Aug 5 at 8:05 comment added Ewan I agree with steve, 100k per min can be handled, but you know some customer is going to say "ok now do my 1 mil smart lightbulbs, oh and an I need per second accuracy" and its going to fall over. You need some sort of local, or near local collection and batching
Aug 5 at 6:21 comment added Arseni Mourzenko Those are indeed well known problems. Check the term “back pressure” regarding one way to solve them. In short, the side that sends data has a feedback mechanism that tells that the other side is ready to continue to receive. You will get information loss (quite expected anyway during downtime), but at least you won't crush the system that receives data.
Aug 4 at 23:08 comment added Steve @ArseniMourzenko, that's just not my experience with these things.

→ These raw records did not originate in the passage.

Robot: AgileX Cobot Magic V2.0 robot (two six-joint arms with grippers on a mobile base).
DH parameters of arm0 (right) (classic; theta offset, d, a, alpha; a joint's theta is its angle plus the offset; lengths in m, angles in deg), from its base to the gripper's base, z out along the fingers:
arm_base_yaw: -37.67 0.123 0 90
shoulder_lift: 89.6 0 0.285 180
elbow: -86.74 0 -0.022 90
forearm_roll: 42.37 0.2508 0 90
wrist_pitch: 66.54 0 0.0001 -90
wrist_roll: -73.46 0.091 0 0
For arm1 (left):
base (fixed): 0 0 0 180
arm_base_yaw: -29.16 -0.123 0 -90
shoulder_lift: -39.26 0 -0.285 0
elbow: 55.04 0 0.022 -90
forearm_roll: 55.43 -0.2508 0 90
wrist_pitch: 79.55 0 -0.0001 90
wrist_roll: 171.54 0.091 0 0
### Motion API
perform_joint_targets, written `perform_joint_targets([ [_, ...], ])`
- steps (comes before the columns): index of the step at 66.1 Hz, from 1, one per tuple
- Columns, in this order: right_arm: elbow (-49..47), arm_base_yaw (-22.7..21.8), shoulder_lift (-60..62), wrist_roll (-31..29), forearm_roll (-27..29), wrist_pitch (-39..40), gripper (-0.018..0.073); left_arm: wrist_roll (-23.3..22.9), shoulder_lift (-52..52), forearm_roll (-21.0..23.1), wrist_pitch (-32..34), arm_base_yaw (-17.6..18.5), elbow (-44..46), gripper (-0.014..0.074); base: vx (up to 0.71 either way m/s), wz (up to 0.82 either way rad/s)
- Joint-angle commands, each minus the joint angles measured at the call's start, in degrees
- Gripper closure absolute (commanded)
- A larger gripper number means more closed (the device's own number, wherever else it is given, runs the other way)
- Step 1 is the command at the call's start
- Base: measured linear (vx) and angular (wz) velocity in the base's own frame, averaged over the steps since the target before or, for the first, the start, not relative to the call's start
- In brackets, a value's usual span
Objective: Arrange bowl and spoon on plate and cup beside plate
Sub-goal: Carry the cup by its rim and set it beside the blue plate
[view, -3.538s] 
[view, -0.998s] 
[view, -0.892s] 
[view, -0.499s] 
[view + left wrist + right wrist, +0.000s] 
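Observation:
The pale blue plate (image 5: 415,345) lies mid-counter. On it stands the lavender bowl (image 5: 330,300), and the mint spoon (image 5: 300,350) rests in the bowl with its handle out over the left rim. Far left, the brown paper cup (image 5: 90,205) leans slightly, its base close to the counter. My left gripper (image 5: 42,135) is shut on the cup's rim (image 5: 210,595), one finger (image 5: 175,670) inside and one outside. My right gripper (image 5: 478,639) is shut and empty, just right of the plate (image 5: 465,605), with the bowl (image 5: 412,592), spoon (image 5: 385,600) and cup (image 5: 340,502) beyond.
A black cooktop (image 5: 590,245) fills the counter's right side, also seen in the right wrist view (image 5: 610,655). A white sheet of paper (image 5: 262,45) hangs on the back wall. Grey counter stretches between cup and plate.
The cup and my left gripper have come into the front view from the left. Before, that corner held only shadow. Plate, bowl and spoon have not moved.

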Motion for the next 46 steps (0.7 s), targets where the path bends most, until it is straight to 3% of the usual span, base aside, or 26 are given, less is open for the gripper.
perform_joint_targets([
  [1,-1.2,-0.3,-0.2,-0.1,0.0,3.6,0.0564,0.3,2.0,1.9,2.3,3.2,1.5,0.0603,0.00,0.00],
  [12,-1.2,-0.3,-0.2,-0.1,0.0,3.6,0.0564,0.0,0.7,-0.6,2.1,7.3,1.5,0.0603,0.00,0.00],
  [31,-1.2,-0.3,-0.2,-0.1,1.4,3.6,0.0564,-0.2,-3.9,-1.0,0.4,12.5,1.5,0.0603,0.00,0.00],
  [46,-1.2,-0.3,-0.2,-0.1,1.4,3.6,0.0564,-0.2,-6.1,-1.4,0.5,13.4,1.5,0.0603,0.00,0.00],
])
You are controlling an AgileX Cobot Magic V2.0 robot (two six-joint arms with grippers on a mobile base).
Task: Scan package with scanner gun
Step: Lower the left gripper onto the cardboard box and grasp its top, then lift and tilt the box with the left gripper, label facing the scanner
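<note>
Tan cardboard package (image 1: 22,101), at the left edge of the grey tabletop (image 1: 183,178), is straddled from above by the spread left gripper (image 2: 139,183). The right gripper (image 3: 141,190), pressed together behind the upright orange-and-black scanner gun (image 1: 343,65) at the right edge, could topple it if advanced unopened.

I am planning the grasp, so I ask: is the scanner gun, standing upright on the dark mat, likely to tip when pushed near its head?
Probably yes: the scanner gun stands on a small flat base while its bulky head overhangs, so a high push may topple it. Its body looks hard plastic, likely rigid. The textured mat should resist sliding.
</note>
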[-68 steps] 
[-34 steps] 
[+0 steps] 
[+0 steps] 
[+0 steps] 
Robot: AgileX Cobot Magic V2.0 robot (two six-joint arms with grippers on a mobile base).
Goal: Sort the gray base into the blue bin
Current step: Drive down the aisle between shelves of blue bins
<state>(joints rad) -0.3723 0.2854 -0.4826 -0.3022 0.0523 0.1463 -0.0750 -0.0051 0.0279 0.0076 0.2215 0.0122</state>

The assumption that 100,000 requests per minute will be monotonic and evenly distributed over the entire minute is not justifiable, and a request that takes 10ms under ideal conditions might be blocked for just a second - you now have a backlog of over 1,600 concurrent connections waiting, on a system reckoned to handle just 17 at once. A server or system that has just an hour of downtime, on resuming could face 100,000 concurrent connections each maybe pushing 60 times more payload than normal.
Aug 4 at 21:54 comment added Arseni Mourzenko “concurrent connections to a single central data store”—it doesn't need to be single, as sharding is a perfectly viable option here. Also, for example SQL Server limit in terms of concurrent connections is 32 767. Far from the “few dozen” connections you mentioned. Finally, the author never told there are 100,000 connections at the same time. It may be that there are 100,000 requests per minute (although it's not clear from the original question). If every request takes 10 ms. to process, that's 17 concurrent connections.